Multiple decision trees are generated in the training process, and each tree will generate prediction output according to the input. The voting mechanism is used to select the category mode as the prediction result.

# random Forest install.packages("randomForest") library(randomForest) churn.rf <- randomForest(churn ~., data = trainset, importance=T) # Evaluate the importance of the predictor churn.rf Call: randomForest(formula = churn ~ ., data = trainset, importance = T) Type of random forest: classification Number of trees: 500 No. of variables tried at each split: 4 OOB estimate of error rate: 4.31% Confusion matrix: yes no class.error yes 363 130 0.263691684 no 20 2966 0.006697924 # Forecast classification churn.prediction <- predict(churn.rf, testset) table(churn.prediction, testset$churn) churn.prediction yes no yes 167 7 no 47 1300 plot(churn.rf) importance(churn.rf) yes no MeanDecreaseAccuracy international_plan 93.0223581 72.5504101 95.5848053 voice_mail_plan 22.5321109 18.2760474 22.8558091 number_vmail_messages 23.0980210 17.5029154 22.6011108 total_day_minutes 33.4914749 33.8653396 43.0515228 varImpPlot(churn.rf) margins.rf <- margin(churn.rf, trainset) plot(margins.rf) hist(margins.rf, main = "Margins of Random Forest for churn dataset") boxplot(margins.rf~ trainset$churn, main = "Margins of Random Forest for churn dataset by class")

Random forest combines multiple weak learning machines (decision trees) to get a strong learning machine. The processing process is very similar to bagging. First, boost sampling is used to find the prediction attribute that can provide the best segmentation effect. In case of regression, the average value or weighted average value of all predictions will be taken as the final output. In case of classification, select the category prediction mode as the final prediction. The algorithm includes two parameters: the number of ntree decision trees and the number of features that mtry can use to find the best features. Bagging algorithm only uses the former. If mtry = the eigenvalue of the training data set, the random forest is equivalent to bagging. The biggest advantage is that the calculation is easy and efficient, and the fault tolerance of missing data or unbalanced data is high; The main disadvantage is that the data beyond the training set can not be predicted, and it is easy to be affected by noise data, resulting in over adaptation. The cforest function of the extended cforest package can also implement the random forest algorithm

# expand install.packages("party") library(party) churn.cforest <- cforest(churn~., data = trainset, controls = cforest_unbiased(ntree=1000,mtry=5)) churn.forest.prediction <- predict(churn.cforest, testset, OOB=TRUE, type = "response") table(churn.forest.prediction, trainset$churn) # This place is amazing. Let's put a question mark first churn.forest.prediction yes no yes 348 21 no 145 2965

# 8.10 estimating the prediction error of different classifiers

The cross validation of multiple classification algorithms using errorst function proves whether the integrated classifier is better than a single decision tree.

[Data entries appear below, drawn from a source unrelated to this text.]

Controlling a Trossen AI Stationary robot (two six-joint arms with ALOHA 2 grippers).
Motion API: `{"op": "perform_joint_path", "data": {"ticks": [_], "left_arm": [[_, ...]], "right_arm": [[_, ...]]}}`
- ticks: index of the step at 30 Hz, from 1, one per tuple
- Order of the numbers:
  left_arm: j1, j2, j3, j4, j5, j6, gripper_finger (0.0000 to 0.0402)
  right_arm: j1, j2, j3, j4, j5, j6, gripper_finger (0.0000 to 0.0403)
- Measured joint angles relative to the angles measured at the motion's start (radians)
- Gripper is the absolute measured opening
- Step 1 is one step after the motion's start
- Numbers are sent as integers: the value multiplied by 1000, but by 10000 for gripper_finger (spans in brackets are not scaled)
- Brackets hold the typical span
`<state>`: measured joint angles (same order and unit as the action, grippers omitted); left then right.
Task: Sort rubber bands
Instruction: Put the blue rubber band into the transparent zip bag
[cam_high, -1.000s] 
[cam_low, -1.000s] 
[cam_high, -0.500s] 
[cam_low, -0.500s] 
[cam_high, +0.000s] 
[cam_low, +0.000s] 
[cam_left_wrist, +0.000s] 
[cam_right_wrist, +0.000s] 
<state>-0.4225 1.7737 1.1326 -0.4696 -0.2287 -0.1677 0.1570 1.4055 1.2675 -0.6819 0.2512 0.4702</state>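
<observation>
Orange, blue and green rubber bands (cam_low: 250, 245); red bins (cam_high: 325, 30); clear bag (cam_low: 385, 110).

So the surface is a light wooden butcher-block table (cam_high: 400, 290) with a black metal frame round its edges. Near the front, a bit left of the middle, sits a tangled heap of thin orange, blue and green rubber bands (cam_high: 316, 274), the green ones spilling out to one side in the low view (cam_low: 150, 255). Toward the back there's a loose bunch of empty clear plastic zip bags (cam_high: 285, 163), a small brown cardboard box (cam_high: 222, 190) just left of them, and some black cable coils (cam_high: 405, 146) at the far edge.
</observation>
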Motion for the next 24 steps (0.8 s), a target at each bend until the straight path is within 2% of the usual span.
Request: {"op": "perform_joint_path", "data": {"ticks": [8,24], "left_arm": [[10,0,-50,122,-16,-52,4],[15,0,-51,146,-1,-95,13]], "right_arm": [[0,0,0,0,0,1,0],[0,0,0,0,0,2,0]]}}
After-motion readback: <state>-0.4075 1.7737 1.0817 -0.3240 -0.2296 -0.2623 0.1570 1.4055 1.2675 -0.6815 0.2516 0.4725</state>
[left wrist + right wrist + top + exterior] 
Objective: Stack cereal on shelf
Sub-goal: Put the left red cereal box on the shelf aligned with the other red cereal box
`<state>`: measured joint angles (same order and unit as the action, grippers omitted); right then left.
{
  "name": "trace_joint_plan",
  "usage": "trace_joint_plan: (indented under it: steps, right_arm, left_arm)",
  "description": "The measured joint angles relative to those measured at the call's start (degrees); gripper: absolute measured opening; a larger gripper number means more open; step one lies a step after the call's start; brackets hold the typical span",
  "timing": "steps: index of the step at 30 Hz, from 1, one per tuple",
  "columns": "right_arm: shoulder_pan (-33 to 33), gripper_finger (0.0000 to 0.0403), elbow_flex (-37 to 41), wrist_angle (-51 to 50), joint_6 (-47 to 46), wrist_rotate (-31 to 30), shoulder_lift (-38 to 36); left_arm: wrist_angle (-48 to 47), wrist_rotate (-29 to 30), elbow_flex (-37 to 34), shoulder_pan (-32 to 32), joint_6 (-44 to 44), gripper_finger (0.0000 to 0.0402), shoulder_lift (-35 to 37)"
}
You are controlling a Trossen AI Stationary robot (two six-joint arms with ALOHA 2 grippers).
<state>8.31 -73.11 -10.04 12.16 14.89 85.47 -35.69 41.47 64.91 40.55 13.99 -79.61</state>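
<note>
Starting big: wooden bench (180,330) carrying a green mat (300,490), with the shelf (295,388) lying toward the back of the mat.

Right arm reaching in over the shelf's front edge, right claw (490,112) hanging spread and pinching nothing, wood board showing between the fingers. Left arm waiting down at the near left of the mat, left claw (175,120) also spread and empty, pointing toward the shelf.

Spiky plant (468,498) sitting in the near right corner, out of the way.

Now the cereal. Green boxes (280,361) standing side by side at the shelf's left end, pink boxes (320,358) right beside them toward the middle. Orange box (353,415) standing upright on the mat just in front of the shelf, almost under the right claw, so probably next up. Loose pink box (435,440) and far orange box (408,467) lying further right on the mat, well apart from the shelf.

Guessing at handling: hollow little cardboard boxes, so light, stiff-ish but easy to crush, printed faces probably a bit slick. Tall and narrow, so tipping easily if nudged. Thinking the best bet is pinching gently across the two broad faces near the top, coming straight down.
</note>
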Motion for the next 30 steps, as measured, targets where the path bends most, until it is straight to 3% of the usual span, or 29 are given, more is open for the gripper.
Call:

# ipred erroest library(ipred) churn.bagging <- errorest(churn ~., data = trainset, model = bagging);churn.bagging Call: errorest.data.frame(formula = churn ~ ., data = trainset, model = bagging) 10-fold cross-validation estimator of misclassification error Misclassification error: 0.052 library(ada) churn.mboosting <- errorest(churn ~., data = trainset, model = ada);churn.mboosting Call: errorest.data.frame(formula = churn ~ ., data = trainset, model = ada) 10-fold cross-validation estimator of misclassification error Misclassification error: 0.048 hurn.rf <- errorest(churn~., data = trainset, model = randomForest);churn.rf Call: errorest.data.frame(formula = churn ~ ., data = trainset, model = randomForest) 10-fold cross-validation estimator of misclassification error Misclassification error: 0.0454 churn.tree <- errorest(churn~., data = trainset, model = rpart, predict=churn.predict);churn.tree Call: errorest.data.frame(formula = churn ~ ., data = trainset, model = rpart, predict = churn.predict) 10-fold cross-validation estimator of misclassification error Misclassification error: 0.0606

randomForest has the lowest misclassification rate, the best performance, the worst performance of a single tree, and integrated learning is better than a single tree. ada provides a method of boosting classification.